Exercise prompt> Reproduce, exactly and in full, only the lines below from the one containing "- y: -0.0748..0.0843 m" through the one containing "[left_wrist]".

___ Exercise inputs ___

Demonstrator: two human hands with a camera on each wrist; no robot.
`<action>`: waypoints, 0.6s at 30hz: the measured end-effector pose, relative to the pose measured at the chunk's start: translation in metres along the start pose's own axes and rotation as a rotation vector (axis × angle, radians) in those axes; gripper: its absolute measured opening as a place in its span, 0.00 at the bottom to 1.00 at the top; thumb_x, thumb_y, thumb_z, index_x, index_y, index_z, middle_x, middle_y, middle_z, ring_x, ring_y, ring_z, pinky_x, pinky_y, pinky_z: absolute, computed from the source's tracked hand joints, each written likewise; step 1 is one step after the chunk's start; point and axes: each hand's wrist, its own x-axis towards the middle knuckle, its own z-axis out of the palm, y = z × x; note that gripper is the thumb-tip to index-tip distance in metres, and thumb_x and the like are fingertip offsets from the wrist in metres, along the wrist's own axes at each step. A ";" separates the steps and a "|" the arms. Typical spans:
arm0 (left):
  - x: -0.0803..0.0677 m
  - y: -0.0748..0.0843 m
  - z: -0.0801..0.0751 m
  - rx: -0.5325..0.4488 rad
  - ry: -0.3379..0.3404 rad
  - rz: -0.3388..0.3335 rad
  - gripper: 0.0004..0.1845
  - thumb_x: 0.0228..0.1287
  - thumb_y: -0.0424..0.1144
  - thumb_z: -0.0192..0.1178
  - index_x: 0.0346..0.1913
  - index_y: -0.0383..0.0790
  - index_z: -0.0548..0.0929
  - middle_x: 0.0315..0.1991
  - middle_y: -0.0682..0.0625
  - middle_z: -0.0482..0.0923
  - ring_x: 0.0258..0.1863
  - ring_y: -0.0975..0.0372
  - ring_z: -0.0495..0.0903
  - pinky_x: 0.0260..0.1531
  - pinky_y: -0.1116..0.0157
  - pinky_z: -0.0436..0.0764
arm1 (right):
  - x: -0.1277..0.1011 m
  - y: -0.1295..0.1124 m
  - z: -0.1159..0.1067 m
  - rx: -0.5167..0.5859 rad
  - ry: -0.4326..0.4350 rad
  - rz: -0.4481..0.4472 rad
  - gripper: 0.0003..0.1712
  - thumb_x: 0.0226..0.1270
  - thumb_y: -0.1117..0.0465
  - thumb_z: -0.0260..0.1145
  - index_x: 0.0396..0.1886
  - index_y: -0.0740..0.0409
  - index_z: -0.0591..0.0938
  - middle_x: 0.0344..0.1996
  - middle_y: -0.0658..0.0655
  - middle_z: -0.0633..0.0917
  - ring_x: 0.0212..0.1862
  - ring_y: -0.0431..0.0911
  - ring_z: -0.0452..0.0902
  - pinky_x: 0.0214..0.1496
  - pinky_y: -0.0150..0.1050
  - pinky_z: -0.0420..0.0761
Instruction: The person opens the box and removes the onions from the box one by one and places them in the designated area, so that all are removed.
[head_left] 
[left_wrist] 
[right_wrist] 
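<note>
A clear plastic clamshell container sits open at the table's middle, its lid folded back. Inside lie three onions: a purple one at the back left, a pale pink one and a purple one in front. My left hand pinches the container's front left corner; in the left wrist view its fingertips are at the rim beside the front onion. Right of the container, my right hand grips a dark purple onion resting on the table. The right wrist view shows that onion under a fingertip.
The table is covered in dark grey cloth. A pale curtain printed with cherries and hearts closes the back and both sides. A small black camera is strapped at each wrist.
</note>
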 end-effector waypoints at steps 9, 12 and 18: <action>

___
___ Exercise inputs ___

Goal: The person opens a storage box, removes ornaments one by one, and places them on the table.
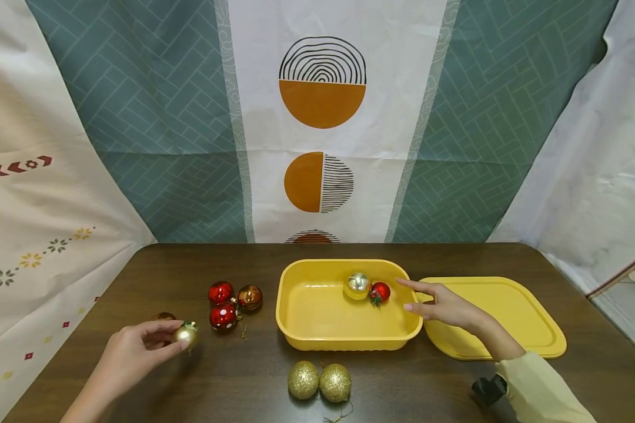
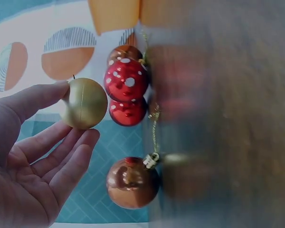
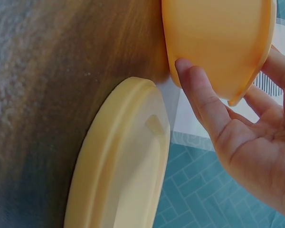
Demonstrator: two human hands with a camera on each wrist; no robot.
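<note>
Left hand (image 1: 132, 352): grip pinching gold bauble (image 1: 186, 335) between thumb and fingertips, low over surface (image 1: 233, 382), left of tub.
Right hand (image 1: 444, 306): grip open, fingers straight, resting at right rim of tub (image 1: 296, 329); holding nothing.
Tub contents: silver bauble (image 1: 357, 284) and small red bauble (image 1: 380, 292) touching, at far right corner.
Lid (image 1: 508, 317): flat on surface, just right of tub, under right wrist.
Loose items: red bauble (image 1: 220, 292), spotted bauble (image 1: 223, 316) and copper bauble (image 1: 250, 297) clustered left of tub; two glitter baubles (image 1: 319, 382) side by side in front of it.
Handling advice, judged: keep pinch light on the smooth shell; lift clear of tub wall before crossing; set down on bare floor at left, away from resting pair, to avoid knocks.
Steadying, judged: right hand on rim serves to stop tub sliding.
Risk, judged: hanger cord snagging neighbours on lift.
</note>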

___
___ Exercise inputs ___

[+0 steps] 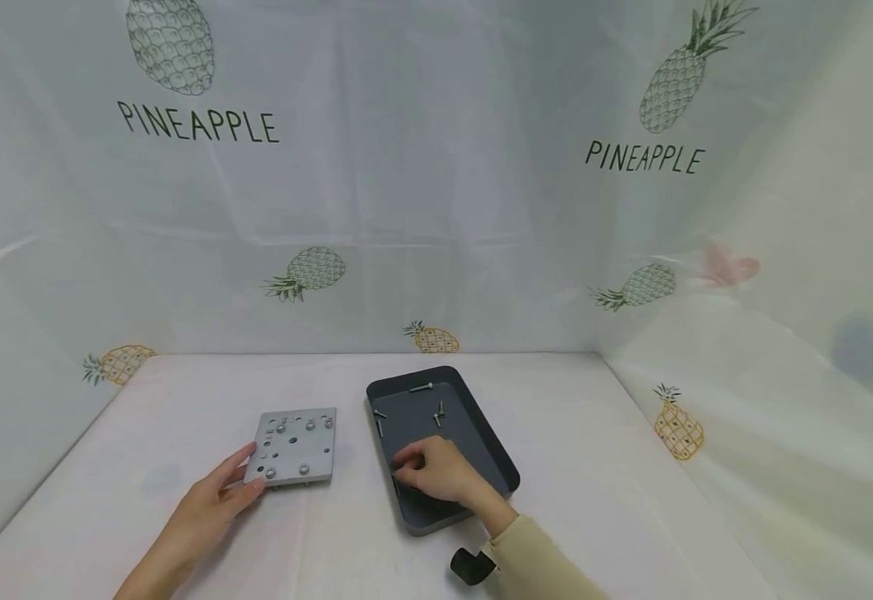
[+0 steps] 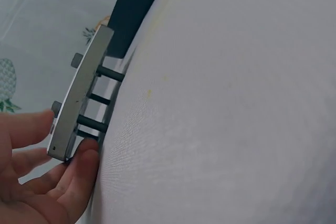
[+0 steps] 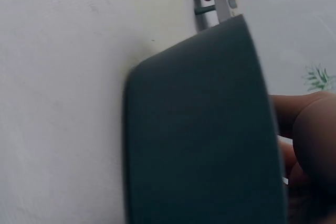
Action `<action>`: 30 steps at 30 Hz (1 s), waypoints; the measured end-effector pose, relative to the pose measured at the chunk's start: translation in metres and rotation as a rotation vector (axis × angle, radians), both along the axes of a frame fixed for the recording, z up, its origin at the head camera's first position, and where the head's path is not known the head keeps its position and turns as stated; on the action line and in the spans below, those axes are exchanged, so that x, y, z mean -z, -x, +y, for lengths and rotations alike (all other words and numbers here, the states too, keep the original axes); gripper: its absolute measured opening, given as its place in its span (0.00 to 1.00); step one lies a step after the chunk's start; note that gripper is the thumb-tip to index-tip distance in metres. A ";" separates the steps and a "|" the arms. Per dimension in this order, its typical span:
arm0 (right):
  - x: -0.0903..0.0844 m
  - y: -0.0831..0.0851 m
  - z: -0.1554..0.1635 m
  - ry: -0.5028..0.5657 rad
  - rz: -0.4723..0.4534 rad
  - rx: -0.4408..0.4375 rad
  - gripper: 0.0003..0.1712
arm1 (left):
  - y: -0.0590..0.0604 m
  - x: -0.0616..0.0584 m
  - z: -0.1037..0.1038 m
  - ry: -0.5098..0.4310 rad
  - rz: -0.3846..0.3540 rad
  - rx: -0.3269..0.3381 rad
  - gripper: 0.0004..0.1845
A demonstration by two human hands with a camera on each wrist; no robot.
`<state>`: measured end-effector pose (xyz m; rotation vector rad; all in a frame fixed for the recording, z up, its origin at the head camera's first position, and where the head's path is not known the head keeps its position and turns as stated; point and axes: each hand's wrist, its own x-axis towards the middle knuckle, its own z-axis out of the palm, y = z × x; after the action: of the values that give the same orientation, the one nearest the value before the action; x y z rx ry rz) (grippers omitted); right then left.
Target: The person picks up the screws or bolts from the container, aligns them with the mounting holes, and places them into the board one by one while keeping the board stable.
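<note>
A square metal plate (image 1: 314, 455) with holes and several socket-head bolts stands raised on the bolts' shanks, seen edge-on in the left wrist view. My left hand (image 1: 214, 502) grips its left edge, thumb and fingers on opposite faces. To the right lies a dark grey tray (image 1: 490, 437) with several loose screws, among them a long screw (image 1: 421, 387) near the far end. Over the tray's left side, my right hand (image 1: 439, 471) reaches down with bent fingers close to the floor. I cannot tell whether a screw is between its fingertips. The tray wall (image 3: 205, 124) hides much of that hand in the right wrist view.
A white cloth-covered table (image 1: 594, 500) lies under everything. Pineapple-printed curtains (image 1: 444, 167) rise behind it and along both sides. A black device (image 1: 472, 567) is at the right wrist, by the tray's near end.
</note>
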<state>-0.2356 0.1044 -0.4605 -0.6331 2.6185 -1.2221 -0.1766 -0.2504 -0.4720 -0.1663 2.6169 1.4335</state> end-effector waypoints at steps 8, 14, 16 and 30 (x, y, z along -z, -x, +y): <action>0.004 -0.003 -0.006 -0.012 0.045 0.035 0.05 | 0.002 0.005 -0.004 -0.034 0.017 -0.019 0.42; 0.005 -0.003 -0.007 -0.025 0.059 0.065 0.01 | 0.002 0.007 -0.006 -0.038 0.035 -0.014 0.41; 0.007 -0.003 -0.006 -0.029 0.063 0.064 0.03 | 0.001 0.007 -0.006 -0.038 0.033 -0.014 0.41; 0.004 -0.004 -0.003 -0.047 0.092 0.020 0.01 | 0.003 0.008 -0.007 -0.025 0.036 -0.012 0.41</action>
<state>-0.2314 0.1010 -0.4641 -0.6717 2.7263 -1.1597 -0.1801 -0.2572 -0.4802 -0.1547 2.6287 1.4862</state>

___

Exercise output>
  - y: -0.0748..0.0843 m
  - z: -0.0801..0.0751 m
  - rx: -0.5325..0.4488 rad
  - ry: -0.3379..0.3404 rad
  - rz: -0.3388..0.3335 rad
  - gripper: 0.0004..0.1845
  - thumb_x: 0.0228..0.1287
  - thumb_y: -0.0424..0.1144
  - thumb_z: -0.0192..0.1178
  - index_x: 0.0346..0.1913
  - index_y: -0.0383..0.0790
  - index_z: -0.0548..0.0929
  - middle_x: 0.0315..0.1991
  - middle_y: -0.0682..0.0625
  - middle_z: -0.0482..0.0923
  - ring_x: 0.0258..0.1863
  - ring_y: -0.0975..0.0372
  - ring_z: -0.0495..0.0903
  - pinky_x: 0.0260..0.1531
  - pinky_y: -0.1116..0.0157
  - pinky_z: -0.0436..0.0764
arm1 (right):
  - x: -0.1277..0.1011 m
  - y: -0.1295..0.1124 m
  - z: -0.1159..0.1067 m
  - rx: -0.5167..0.5859 rad
  - ry: -0.4326..0.4350 rad
  - rz: -0.4481..0.4472 rad
  - gripper: 0.0003..0.1712
  - thumb_x: 0.0226..0.1270
  - thumb_y: -0.1117..0.0465
  - thumb_z: -0.0260..0.1145
  - index_x: 0.0396..0.1886
  - index_y: -0.0740..0.0409
  - index_z: -0.0591..0.0938
  - middle_x: 0.0344..0.1996
  - middle_y: -0.0658..0.0655
  - middle_z: -0.0633..0.0917
  - ring_x: 0.0212..0.1862
  - ring_y: -0.0431..0.0911
  - ring_z: -0.0452..0.0902
  - pinky_x: 0.0214..0.1496
  - pinky_y: -0.0150..0.1050
  - pinky_z: -0.0420..0.0761
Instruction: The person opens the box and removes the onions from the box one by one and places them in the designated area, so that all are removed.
[head_left] 
[left_wrist] 

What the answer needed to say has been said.